*WORK INSTRUCTION*
Your response should contain every line from the data below that holds the string "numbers".

::: INFORMATION GIVEN

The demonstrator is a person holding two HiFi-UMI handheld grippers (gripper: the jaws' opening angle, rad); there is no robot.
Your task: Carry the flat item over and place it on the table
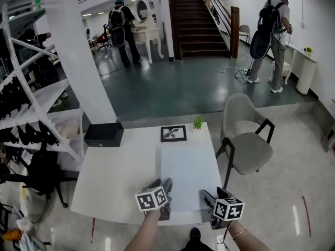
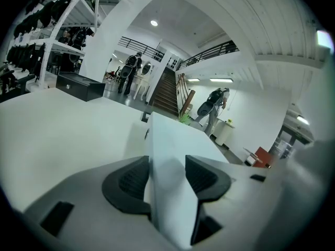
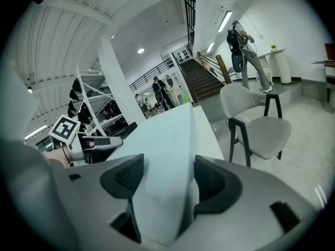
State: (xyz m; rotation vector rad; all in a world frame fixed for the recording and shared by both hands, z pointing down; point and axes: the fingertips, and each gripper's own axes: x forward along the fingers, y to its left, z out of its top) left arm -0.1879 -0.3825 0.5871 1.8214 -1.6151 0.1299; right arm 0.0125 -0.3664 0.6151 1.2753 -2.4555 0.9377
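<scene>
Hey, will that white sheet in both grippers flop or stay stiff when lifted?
Probably fairly stiff: the white sheet looks flat with straight edges though gripped only at its near edge. Likely thin and light: it fits between nearly closed fingers.

the flat item (image 1: 189,178) is a thin, pale, plain rectangular sheet, about level over the right part of the white table (image 1: 115,177). its near corners are pinched by the left gripper (image 1: 165,186) and right gripper (image 1: 207,197).
</scene>
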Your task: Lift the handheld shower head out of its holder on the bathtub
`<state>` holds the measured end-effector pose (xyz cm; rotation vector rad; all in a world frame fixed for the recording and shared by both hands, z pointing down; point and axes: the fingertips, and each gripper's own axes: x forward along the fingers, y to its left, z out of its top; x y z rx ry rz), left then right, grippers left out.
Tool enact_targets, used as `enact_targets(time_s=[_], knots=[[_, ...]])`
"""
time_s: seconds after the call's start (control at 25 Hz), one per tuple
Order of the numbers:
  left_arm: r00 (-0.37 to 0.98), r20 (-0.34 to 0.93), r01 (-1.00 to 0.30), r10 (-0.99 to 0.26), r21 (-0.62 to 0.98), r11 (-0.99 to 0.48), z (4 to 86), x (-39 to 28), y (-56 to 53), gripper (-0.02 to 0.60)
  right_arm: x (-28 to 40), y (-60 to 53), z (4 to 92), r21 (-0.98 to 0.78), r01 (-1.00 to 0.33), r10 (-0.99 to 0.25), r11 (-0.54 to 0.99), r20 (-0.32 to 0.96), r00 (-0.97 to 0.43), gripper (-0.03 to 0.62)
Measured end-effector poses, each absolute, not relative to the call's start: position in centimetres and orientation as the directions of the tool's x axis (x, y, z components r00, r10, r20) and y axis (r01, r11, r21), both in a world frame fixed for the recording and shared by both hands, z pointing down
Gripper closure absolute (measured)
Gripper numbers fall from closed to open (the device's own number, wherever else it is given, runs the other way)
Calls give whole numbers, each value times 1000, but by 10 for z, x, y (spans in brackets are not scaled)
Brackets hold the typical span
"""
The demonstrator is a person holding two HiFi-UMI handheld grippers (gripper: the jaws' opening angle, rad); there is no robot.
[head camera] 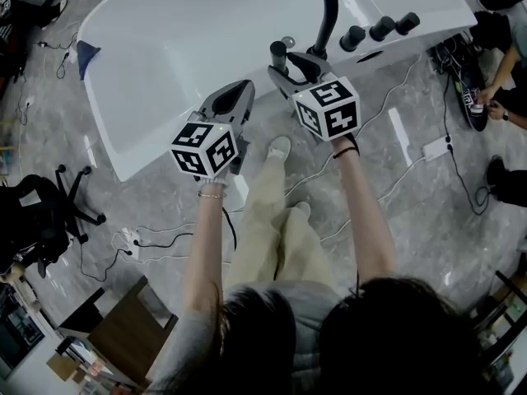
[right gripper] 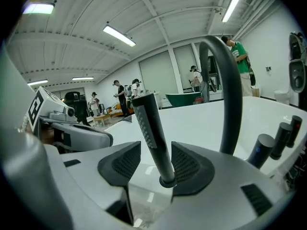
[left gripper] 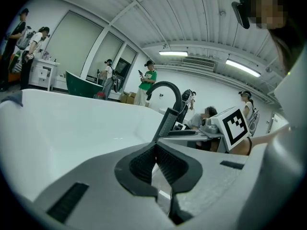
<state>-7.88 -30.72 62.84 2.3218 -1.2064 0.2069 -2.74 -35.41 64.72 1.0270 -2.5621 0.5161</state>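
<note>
One view shows shower head [right gripper: 151, 133] inside the wide-open right gripper [right gripper: 156, 150]; left gripper [left gripper: 154, 150] closed.

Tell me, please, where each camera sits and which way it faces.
Head view: on the person's head, looking steeply down at the bathtub; both forearms, left gripper and right gripper show.
Left gripper view: on the left gripper, looking along its shut jaws toward the faucet.
Right gripper view: on the right gripper, looking along its open jaws at the shower head between them.
Shared: both gripper views show the faucet and shower head.
</note>
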Motion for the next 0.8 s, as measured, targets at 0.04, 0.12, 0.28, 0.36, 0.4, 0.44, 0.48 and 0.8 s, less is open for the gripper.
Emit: enact_targets(time_s=[0.04, 0.12, 0.28, 0.36, 0.4, 0.44, 0.48, 0.8], knots=[[593, 360, -799, -720, 372, -472, 630, -79, -308, 575, -30, -356, 650, -207, -707, -584, 677, 435, -686, 418], [594, 364, -798, -718, 376, -470, 634, -80, -311, 575, -32, -359, 656, -209, -707, -581, 676, 439, -685, 418], [598, 369, -795, -711, 385, -469, 642, -80, -316, 575, -39, -366, 666, -192, -709, -579, 679, 453, -678, 418], [600, 371, -793, -709, 390, -467, 645, -80, -317, 575, -40, -368, 671, -193, -716, -584, 671, 458, -670, 418], [601, 372, -793, -707, 393, -466, 647, -80, -317, 575, -41, -369, 673, -195, -720, -587, 666, 459, -667, 418], [602, 375, -792, -706, 394, -466, 649, -80, -317, 575, -41, -370, 674, -194, -724, -590, 662, 461, -663, 418], [602, 377, -792, -703, 396, -466, 651, -81, -317, 575, -41, -370, 676, -191, -727, -593, 659, 463, -659, 418], [606, 381, -788, -698, 410, -460, 659, -83, -316, 575, -40, -375, 683, -151, -752, -616, 641, 484, -622, 439]])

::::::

*WRITTEN SOLUTION*
Order of the numbers:
Gripper numbers fall from closed to open (the device's own number, wherever else it is given, runs the other way)
Calls give whole numbers, each value times 1000, but by 10 for z, x, y (spans in brackets are not scaled)

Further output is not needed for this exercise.